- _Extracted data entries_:
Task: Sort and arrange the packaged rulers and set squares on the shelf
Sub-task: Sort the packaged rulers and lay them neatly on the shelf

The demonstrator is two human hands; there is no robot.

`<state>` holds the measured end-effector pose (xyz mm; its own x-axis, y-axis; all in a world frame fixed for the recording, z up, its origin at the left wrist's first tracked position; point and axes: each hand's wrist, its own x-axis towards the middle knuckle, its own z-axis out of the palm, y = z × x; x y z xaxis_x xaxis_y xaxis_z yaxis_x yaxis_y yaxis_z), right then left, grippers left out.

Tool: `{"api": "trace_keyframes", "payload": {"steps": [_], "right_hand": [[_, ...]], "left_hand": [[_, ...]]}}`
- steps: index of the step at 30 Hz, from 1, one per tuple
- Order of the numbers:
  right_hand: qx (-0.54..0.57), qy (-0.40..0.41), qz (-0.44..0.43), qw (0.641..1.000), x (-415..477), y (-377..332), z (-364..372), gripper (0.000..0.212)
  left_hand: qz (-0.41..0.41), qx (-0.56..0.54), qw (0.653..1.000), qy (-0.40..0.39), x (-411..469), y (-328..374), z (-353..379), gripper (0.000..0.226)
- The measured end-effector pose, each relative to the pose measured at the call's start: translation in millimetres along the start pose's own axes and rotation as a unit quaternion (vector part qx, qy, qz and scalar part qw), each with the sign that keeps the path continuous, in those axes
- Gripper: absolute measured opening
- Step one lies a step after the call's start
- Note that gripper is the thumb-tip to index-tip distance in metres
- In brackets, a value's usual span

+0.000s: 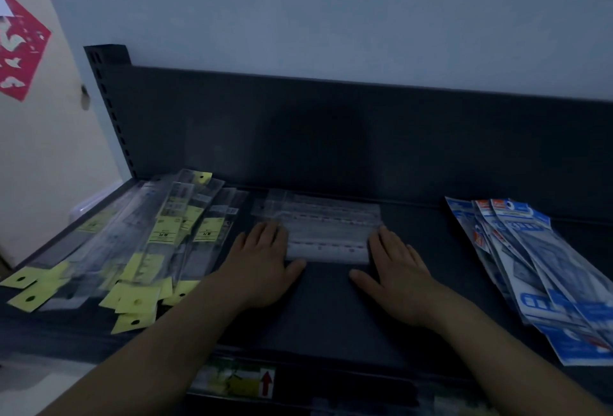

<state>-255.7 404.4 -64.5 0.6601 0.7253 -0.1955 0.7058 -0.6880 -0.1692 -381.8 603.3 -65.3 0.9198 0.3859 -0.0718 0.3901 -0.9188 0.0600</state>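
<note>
A short stack of clear-packaged rulers [326, 233] lies crosswise in the middle of the dark shelf [331, 309]. My left hand [262, 266] lies flat with its fingers on the stack's left end. My right hand [394, 269] lies flat against the stack's right end. Both hands have fingers extended and grip nothing. A loose heap of clear ruler packs with yellow header cards [132, 249] covers the shelf's left part. A fanned pile of blue-and-white packs [544, 269] lies on the right.
The shelf's dark back panel [331, 137] rises behind the stack, with a perforated upright [109, 110] at the left. A price label with a red arrow [238, 382] sits on the front rail. A door with a red paper decoration [20, 44] is at the far left.
</note>
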Motion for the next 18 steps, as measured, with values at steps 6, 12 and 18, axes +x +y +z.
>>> {"api": "trace_keyframes", "payload": {"steps": [6,12,18], "right_hand": [[0.071,0.077,-0.015,0.994,-2.6,-14.5,-18.7,0.077],[0.076,0.121,-0.059,0.988,9.5,-56.9,-22.3,0.062],[0.154,0.169,-0.132,0.964,27.8,-135.9,-25.7,0.037]], "left_hand": [[0.03,-0.09,0.982,0.165,-15.5,-4.0,-18.0,0.057],[0.014,-0.198,0.949,0.245,-45.2,-37.5,-40.3,0.032],[-0.13,-0.153,0.944,0.261,-70.2,-140.8,-51.5,0.033]]}}
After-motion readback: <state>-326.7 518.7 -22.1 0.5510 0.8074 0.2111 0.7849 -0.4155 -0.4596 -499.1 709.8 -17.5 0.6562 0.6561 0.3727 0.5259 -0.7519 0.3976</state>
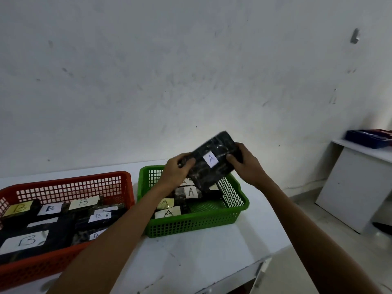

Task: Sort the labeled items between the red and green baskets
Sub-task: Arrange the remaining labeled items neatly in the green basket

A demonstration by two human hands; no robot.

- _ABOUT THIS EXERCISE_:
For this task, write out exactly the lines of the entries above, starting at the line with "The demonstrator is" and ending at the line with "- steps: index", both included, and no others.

- _RESPONSE TO THE EXERCISE_:
The demonstrator is two human hands; there is no robot.

`<state>` holds the measured end-effector pose (xyz mm; its own x-axis, y-axis; all in a world frame fixed for the recording, z up, its origin at the left wrist's first tracked position; point and axes: each hand's wrist, its own x-axis towards the middle knuckle, its own z-axis out of the palm, y = z × x; x y z xaxis_x xaxis_y xaxis_z yaxis_x yaxis_y yaxis_z), right then left, grippers left out.

Tool: `{"api": "trace_keyframes", "payload": {"steps": [_], "right_hand": [[_, ...]], "left_hand": [[_, ...]]}}`
- steps: index of the step at 30 Hz, from 1, one per tuple

Work on this exercise has concluded.